Antananarivo, 23 Septembre, 18h00 – « Nous avons travaillé nuit et jour pour préserver l’ordre et la paix, de façon à ce que notre pays puisse penser à son développement. Et nous avons réussi ». Maître Hery Rakotomanana, président de la Commission électorale nationale indépendante (Ceni), fait valoir les réussites de l’organe constitutionnel qu’il dirige. « Grâce aux efforts que nous avons faits, nous vivons actuellement dans un pays en paix », martèle-t-il encore.
Il dit alors refuser que la Ceni soit un « bouc émissaire dans des calculs politiques qui n’apporteraient rien à notre pays ». « Ce n’est tout simplement pas possible de fermer les yeux sur ce qui a été fait et ne mettre en exergue que ce qui n’a pas marché », poursuit-il.
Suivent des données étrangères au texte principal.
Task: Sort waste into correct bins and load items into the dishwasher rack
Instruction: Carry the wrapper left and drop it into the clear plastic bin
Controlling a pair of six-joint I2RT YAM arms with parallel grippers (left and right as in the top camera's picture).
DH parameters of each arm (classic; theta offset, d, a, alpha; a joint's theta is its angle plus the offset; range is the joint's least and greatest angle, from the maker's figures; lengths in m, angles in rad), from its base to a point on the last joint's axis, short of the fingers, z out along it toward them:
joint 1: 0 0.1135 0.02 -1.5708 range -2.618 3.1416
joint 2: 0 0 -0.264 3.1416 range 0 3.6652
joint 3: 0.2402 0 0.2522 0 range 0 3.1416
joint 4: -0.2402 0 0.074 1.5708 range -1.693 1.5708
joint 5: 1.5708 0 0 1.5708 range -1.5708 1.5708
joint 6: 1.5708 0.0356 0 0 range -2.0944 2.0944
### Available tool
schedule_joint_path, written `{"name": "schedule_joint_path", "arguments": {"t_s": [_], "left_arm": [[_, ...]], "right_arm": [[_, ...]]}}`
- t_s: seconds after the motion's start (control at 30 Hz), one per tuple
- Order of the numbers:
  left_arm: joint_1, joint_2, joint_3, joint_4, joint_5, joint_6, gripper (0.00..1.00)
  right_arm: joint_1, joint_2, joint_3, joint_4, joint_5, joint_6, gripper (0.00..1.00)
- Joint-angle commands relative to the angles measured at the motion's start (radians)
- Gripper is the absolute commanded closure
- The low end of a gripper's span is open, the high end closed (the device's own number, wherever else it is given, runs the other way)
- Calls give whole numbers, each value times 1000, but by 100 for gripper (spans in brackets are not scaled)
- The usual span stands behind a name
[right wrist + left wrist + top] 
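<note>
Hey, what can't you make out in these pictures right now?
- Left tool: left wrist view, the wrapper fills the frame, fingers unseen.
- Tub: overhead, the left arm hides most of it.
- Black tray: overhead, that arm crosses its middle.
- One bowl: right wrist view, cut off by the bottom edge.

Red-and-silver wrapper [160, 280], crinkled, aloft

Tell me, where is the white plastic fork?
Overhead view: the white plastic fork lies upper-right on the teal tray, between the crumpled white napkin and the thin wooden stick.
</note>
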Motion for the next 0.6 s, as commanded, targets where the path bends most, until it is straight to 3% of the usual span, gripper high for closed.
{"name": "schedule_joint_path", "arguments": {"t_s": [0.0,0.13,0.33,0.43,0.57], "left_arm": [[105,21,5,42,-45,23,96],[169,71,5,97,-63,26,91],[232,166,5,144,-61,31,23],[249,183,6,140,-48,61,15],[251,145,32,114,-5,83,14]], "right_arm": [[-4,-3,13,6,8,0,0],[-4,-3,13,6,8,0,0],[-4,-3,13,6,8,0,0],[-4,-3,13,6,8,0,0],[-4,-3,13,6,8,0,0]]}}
Mercredi, le collectif des parlementaires de l’opposition avec quelques partis politiques a encore réitéré « manquer de confiance en la Ceni dans sa composition actuelle ». Le groupe a même refusé de venir à la cérémonie de restitution de la synthèse des recommandations issues des élections de 2018-2019.
Maître Hery Rakotomanana reconnaît avoir fait face à des difficultés. Mais à l’entendre, celles-ci viennent plus d’un système d’organisation des élections « désuet et obsolète ». « Nous n’avons cessé d’interpeller sur ces questions », insiste-t-il, d’ailleurs. « Il est temps que nous avançons vers un système plus efficace », soutient-il.
Les recommandations officiellement publiées ce mercredi entrent d’ailleurs dans ce sens. Elles proviennent des observateurs des organisations de la société civile, des missions internationales d’observation des élections mais aussi des propres rapports de la Ceni. Elles portent sur l’ensemble du processus électoral, allant de la liste des électeurs aux contentieux, en passant par les problématiques de campagne, les opérations électorales elles-mêmes et le traitement des résultats.